● **Assignment**
In the records below, find the line that contains "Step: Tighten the" and the line that contains "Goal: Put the"; write out exactly those two lines and everything between them, without the pictures.

● **Material provided**
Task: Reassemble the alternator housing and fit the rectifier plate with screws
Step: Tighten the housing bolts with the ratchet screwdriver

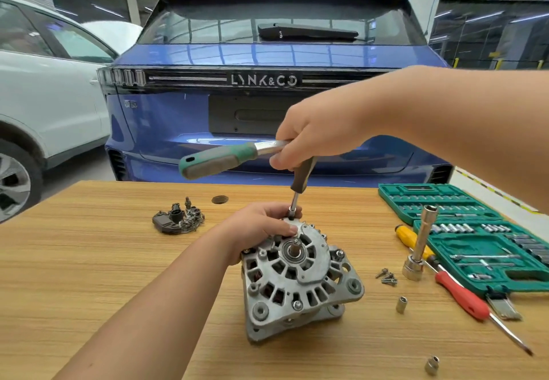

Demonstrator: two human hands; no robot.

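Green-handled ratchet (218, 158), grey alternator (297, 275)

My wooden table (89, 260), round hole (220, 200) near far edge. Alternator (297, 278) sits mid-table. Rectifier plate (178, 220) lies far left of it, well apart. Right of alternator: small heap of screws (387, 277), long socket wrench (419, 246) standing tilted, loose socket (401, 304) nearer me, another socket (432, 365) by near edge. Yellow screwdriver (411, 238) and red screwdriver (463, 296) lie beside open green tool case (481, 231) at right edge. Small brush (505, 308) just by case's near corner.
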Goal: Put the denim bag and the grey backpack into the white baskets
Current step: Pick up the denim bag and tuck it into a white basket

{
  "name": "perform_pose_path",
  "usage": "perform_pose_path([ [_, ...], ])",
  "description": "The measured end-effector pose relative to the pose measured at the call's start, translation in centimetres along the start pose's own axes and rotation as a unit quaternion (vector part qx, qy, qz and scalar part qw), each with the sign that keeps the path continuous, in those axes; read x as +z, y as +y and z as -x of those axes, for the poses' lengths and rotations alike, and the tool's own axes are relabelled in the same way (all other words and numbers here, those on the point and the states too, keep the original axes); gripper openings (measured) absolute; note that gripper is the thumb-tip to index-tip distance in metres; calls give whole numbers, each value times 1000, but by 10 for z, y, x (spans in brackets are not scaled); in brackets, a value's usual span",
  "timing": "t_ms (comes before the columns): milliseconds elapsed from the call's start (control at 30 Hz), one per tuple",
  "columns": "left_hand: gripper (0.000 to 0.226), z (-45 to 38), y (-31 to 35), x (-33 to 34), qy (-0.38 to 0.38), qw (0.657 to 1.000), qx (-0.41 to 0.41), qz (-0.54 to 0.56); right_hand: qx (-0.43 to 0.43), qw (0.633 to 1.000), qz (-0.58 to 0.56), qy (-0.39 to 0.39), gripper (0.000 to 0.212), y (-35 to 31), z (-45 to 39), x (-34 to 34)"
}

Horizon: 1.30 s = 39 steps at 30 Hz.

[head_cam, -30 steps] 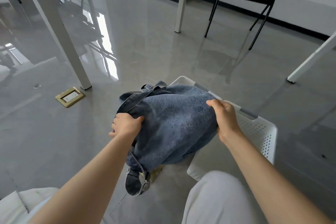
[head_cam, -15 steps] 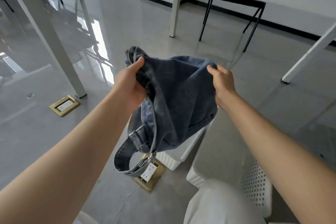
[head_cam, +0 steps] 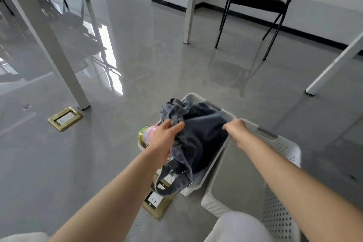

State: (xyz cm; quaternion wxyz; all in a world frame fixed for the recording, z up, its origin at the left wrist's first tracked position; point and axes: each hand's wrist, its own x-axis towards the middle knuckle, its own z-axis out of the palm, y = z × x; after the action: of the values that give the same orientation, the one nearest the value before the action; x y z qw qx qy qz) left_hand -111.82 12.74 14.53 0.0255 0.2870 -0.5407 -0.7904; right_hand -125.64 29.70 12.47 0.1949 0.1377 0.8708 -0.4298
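Note:
The denim bag lies crumpled inside the left white basket on the floor, its strap hanging over the near rim. My left hand grips the bag's left edge and my right hand pinches its right edge. A second white basket stands just to the right, touching the first, with only bare bottom showing. The grey backpack is not in view.
A colourful pink and green item peeks out at the left basket's left side. Two brass floor sockets sit in the grey floor. White table legs and a black chair stand around.
The bag, held up in the air half a second ago, has come down into the left basket. Both hands lowered with it and still hold its edges.

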Motion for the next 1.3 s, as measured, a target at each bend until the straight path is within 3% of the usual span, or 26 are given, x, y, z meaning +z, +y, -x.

● **Response for this exercise**
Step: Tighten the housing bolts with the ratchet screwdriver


Demonstrator: two human hands; no robot.

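Green-handled ratchet (218, 158), grey alternator (297, 275)

My wooden table (89, 260), round hole (220, 200) near far edge. Alternator (297, 278) sits mid-table. Rectifier plate (178, 220) lies far left of it, well apart. Right of alternator: small heap of screws (387, 277), long socket wrench (419, 246) standing tilted, loose socket (401, 304) nearer me, another socket (432, 365) by near edge. Yellow screwdriver (411, 238) and red screwdriver (463, 296) lie beside open green tool case (481, 231) at right edge. Small brush (505, 308) just by case's near corner.
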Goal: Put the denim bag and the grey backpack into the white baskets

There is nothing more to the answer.